Today we do play online, we can always find our match. The real focus should be in ranking systems that carefully sorts players in a way to match every player with a set of opponents comparable to his level.
Randomness and rubberbanding works great for certain type of games, more akin to party games and casual gaming.
But most competitive games and the players who plays them aim for an honest challenge of skill.
This isn't about serious tournaments, where obviously you want the best player to win, and you wouldn't put rules that benefit some players. It's about casual matches.
Online matching is ok. But what if two Greeks want to play in Greek? It's hard to match players where the pool is so small. That's when you need handicaps.
A competitive game is supposed to be what it is; all about skills. The purpose is to learn and master. If you are better than your friends, then you have something to teach. If your friends are less experienced than you are, they have something to learn. If they cannot enjoy losing 50 times in a row, then they don't understand what is fun about competitive games. Competitive players don't care about winning or losing, they just play to improve their skills.
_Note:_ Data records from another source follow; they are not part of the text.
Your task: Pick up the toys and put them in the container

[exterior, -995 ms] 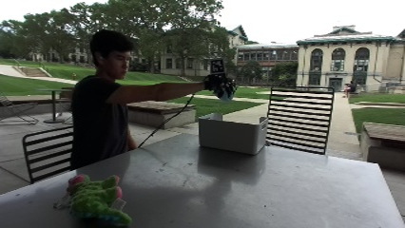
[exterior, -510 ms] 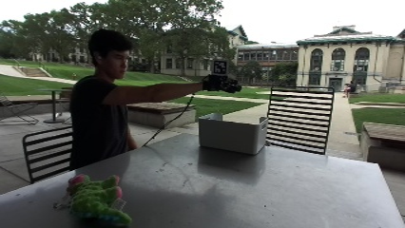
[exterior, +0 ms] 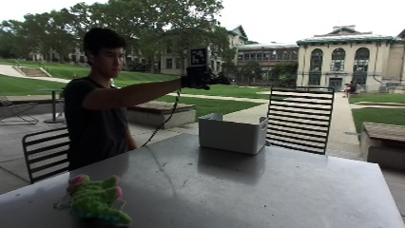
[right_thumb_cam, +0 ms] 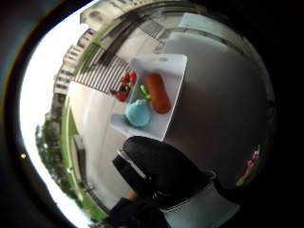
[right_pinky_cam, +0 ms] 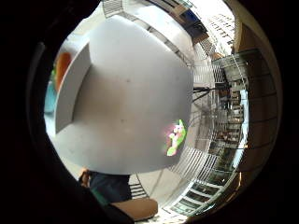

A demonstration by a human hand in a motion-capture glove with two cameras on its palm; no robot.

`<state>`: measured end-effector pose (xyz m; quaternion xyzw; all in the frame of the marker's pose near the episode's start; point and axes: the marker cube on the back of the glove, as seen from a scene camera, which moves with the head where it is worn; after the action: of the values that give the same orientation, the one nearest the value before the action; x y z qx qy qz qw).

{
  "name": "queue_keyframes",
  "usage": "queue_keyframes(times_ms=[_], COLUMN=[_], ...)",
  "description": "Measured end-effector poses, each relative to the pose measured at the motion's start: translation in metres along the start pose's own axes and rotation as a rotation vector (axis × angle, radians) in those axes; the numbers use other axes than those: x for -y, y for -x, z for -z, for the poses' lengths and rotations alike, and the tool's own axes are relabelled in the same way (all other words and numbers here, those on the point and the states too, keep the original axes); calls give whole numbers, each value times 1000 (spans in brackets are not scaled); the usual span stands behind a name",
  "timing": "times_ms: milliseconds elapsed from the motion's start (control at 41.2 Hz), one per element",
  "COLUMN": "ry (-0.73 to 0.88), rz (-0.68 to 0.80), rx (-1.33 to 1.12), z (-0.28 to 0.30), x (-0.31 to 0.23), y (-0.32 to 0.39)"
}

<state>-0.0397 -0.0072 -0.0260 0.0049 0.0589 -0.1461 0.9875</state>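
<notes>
Task partly done: one toy left on the table.
We note several toys (right_thumb_cam: 154, 92) inside the container (exterior: 232, 133); the green toy (exterior: 95, 200) lies well apart from it. The gloved hand (exterior: 200, 79) hangs above the container, fingers curled, holding nothing.

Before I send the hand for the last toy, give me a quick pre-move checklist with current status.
1. Right hand clear above the container: ok.
2. Hand holds nothing: cannot tell; fingers not clear.
3. Toys already inside container, orange one and blue one: ok.
4. Green plush toy still on table, near the edge away from the container: not ok, needs picking.
5. Path across table to plush free of other things: ok.
</notes>
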Motion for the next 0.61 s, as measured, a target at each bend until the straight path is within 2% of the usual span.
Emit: queue_keyframes(times_ms=[73, 170, 291, 486, 607], ry=[-2, 22, 47, 59, 94], rz=[6, -185, -227, -360, -450], rx=[52, -13, 7, 9, 4], z=[-3, -23, -34, -65, -89], x=[-17, -31, -71, -133, -169], y=[-45, -132, -179, -303, -344])
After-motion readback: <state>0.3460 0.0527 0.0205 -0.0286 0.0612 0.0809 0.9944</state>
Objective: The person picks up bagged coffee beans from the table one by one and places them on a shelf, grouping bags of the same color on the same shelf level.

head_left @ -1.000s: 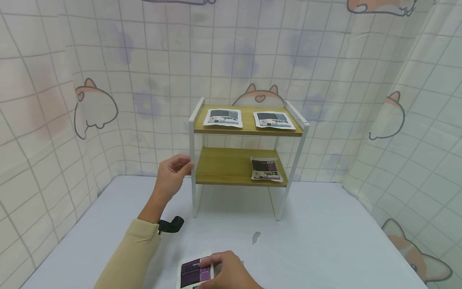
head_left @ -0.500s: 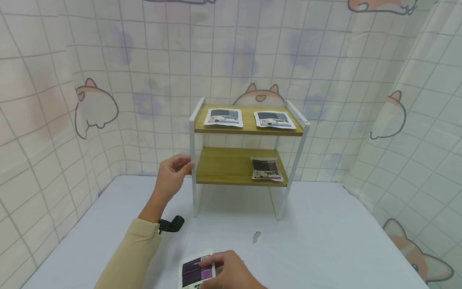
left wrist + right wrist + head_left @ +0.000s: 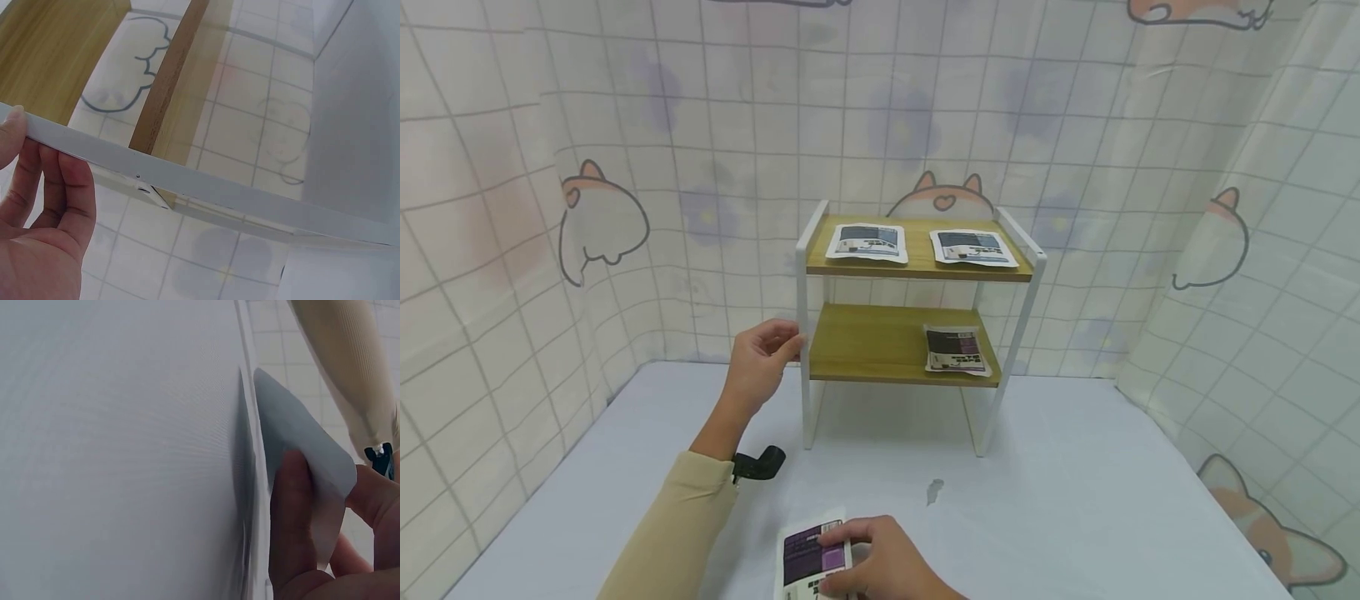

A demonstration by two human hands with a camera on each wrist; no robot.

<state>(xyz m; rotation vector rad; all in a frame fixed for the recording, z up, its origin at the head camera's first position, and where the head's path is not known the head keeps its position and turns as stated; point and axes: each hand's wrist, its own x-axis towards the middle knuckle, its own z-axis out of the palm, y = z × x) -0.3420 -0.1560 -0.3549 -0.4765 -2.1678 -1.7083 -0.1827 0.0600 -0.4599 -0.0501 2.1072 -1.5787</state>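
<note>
My left hand (image 3: 756,367) grips the left white post (image 3: 803,308) of a two-tier shelf rack, thumb on one side and curled fingers on the other. The left wrist view shows this hold on the white post (image 3: 206,187) up close. Low in the head view, my right hand (image 3: 887,562) pinches a flat white packet with purple and black print (image 3: 802,550) by its right side. In the right wrist view, the packet's plain pale side (image 3: 306,431) stands tilted between thumb and fingers, close to the tabletop. Its lower end is cut off in the head view.
Two blue-printed packets, a left one (image 3: 867,242) and a right one (image 3: 974,248), lie on the upper wooden shelf. A purple-printed packet (image 3: 957,350) lies at the right of the lower shelf (image 3: 861,342). The white tabletop (image 3: 1060,500) meets a grid-patterned curtain (image 3: 760,125).
My right hand has moved slightly up and right in the head view with the packet, so more of the packet shows. My left hand keeps its hold on the post.
</note>
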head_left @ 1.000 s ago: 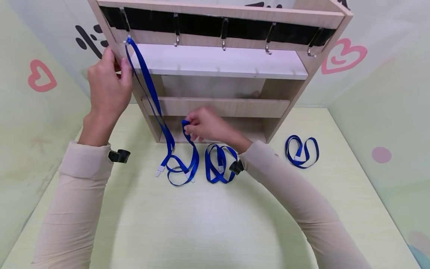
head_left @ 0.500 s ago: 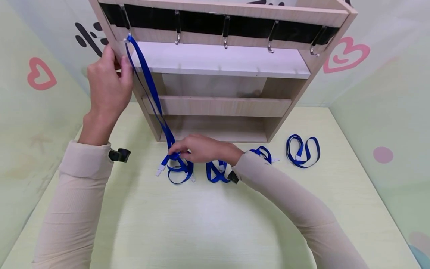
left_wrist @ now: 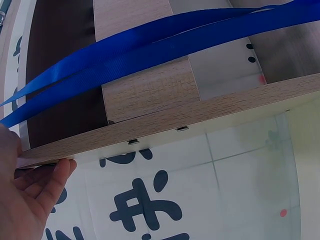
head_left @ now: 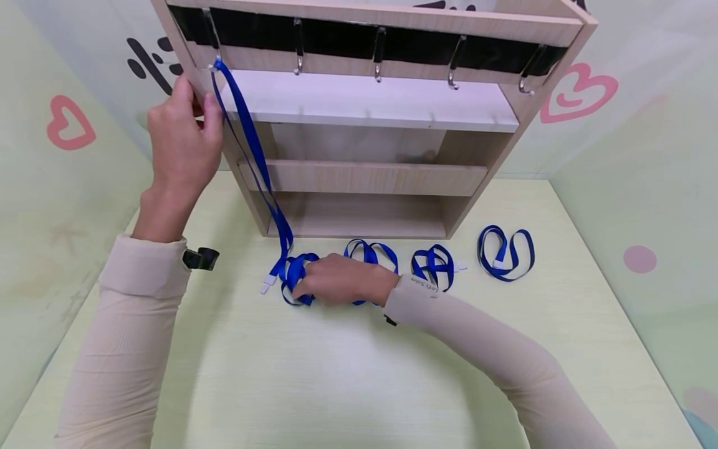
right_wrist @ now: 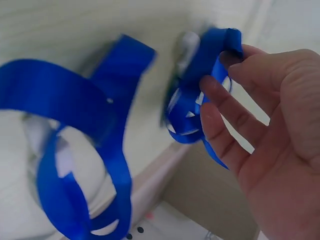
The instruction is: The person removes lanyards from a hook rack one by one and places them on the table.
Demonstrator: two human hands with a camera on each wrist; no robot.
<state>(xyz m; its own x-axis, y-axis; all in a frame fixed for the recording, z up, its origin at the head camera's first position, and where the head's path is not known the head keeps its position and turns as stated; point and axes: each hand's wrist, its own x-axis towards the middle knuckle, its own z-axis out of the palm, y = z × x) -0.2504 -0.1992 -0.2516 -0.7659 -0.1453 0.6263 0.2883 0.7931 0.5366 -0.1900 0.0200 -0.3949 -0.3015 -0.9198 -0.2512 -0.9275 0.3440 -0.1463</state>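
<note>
My left hand (head_left: 182, 143) grips the left side panel of a wooden shelf rack (head_left: 370, 178); in the left wrist view its thumb and fingers (left_wrist: 55, 187) lie on either side of that panel. Beside it a blue lanyard (head_left: 247, 125) hangs from the leftmost hook (head_left: 212, 37), its white clip (head_left: 268, 284) down at the table. My right hand (head_left: 339, 279) is low at a second, bunched blue lanyard (head_left: 294, 274) on the table. The right wrist view has the thumb and fingers pinching this lanyard's band (right_wrist: 210, 50); some fingertips are hidden in the head view.
Coiled blue lanyards lie along the table (head_left: 314, 374): one partly behind my right hand (head_left: 370, 252), another coiled lanyard (head_left: 433, 265) right of it, and a looped lanyard (head_left: 505, 252) farther right. Several metal hooks (head_left: 378, 56) line the rack's black strip. Printed walls (head_left: 645, 156) stand around.
My right hand has come down and left from in front of the rack, bringing the raised lanyard band down to the table, where it now lies bunched. The left hand stays put.
</note>
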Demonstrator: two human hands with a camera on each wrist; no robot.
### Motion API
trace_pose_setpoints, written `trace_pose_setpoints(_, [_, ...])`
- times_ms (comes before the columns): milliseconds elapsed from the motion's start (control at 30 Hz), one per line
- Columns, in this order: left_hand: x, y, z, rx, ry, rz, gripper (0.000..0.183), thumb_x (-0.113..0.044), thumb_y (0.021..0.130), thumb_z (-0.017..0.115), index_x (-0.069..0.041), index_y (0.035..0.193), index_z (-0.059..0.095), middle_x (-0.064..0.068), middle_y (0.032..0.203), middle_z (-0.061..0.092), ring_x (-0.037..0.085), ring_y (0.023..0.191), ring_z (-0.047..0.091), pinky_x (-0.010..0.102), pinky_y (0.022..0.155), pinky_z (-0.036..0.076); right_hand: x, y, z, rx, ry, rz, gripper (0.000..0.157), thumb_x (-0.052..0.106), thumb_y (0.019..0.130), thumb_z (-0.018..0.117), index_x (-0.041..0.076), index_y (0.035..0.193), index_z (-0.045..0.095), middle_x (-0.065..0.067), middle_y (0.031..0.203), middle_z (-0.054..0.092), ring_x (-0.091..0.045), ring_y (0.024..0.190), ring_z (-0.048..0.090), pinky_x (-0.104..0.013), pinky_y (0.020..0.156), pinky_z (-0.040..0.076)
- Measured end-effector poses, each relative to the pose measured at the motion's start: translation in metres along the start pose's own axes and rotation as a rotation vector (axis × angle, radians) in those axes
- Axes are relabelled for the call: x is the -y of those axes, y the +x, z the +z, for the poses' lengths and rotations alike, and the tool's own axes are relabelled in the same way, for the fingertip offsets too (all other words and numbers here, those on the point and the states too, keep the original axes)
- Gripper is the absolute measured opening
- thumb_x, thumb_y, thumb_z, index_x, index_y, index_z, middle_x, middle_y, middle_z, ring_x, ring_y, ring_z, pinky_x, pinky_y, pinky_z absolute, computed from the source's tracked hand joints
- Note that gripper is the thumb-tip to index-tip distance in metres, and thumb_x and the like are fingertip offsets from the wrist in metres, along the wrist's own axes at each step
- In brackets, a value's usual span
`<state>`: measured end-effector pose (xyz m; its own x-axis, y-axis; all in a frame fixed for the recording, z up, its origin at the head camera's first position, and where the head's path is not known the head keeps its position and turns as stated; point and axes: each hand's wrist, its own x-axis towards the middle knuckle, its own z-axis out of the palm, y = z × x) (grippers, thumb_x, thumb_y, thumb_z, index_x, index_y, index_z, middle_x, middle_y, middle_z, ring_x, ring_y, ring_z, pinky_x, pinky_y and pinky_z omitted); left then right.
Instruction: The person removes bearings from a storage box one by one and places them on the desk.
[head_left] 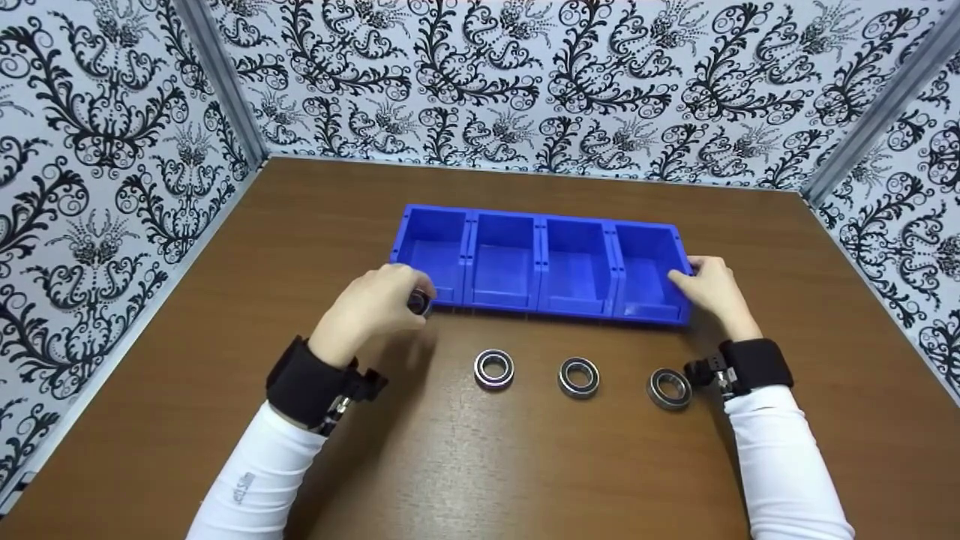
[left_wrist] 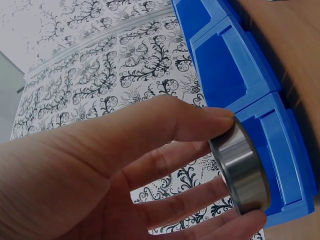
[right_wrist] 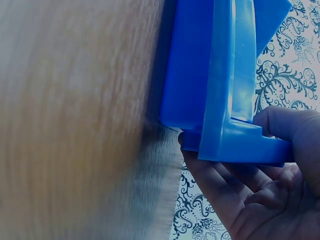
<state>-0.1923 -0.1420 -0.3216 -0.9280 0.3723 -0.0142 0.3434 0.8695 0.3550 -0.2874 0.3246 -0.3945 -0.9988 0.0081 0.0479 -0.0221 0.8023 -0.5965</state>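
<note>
Between thumb and fingers, my left hand (head_left: 379,304) pinches a ball bearing (left_wrist: 244,167), a steel ring held on edge close to the front left corner of the blue bin row (head_left: 502,301). That row has several open compartments side by side. At its right end my right hand (head_left: 712,289) grips the side wall, thumb on the inside and fingers outside and beneath, as the right wrist view shows. Nearer me on the table lie three more bearings: a left one (head_left: 494,369), a middle one (head_left: 578,377) and a right one (head_left: 669,388), all flat.
The brown wooden table (head_left: 517,472) is bounded by patterned panels (head_left: 480,90) at the back and both sides. Metal posts (head_left: 225,75) stand at the back corners. The right bearing lies close beside the camera (head_left: 709,371) on my right wrist.
</note>
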Motion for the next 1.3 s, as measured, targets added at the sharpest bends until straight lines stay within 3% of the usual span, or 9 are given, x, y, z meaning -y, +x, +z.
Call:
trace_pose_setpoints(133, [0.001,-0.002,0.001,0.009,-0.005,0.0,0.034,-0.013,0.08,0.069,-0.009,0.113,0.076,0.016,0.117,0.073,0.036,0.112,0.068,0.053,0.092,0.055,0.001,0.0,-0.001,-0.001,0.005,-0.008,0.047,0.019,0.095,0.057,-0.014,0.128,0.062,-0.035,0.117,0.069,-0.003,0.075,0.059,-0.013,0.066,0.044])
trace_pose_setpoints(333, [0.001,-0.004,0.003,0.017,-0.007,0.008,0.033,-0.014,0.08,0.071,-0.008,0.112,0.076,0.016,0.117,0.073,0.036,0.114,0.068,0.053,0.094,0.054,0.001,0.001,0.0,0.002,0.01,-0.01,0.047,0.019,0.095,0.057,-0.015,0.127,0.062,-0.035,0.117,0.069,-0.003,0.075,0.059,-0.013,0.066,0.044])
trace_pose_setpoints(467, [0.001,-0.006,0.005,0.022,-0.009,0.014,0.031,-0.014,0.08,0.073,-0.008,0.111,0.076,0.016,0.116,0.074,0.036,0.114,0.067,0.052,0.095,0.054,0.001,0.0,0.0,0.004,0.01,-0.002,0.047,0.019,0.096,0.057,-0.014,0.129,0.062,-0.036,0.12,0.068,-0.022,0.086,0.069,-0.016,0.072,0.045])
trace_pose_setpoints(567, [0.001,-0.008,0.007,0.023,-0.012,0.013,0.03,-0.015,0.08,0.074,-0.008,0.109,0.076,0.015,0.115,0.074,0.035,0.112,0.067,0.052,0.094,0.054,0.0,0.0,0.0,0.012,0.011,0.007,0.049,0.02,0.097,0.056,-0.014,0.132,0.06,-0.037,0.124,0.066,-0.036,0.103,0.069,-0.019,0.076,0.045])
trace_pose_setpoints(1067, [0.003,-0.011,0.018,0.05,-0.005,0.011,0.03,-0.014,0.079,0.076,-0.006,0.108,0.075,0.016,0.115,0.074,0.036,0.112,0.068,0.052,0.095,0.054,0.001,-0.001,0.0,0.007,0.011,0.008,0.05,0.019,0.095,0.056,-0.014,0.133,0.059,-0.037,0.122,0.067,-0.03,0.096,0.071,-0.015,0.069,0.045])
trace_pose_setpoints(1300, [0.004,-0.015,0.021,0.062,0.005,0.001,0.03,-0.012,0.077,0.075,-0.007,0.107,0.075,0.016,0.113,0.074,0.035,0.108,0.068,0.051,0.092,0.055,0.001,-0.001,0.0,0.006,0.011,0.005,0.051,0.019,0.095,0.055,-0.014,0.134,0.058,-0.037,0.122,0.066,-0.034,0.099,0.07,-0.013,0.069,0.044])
If you cannot enjoy winning all the time against your friends, then imagine how it feels like to be the best player in the world; it's sucks, but it's necessary. Everyone has a function or a role to play; that's just life.
Usually in FPS games, players tend to play cooperatively with their less experienced friends instead of playing against them, but in fighting games, choices are limited.
And as Simone Tanzi said, it's crucial for competitive games to have a proper Online ranking system. One that is at least similar to the one that was featured in Halo 2 (Matchmaking) or better. When such system doesn't exist, the greater players will have to do the job for the whole team, that becomes work and that's not fun. It's especially true in games with handicaps (character classes such as in Battlefield Bad Company 2).
In general, handicaps would just change the nature of the game and prevent less experienced players to learn their lessons and correct their patterns. If someone wants to play a casual game, then he should just play a casual game and there is nothing wrong with that.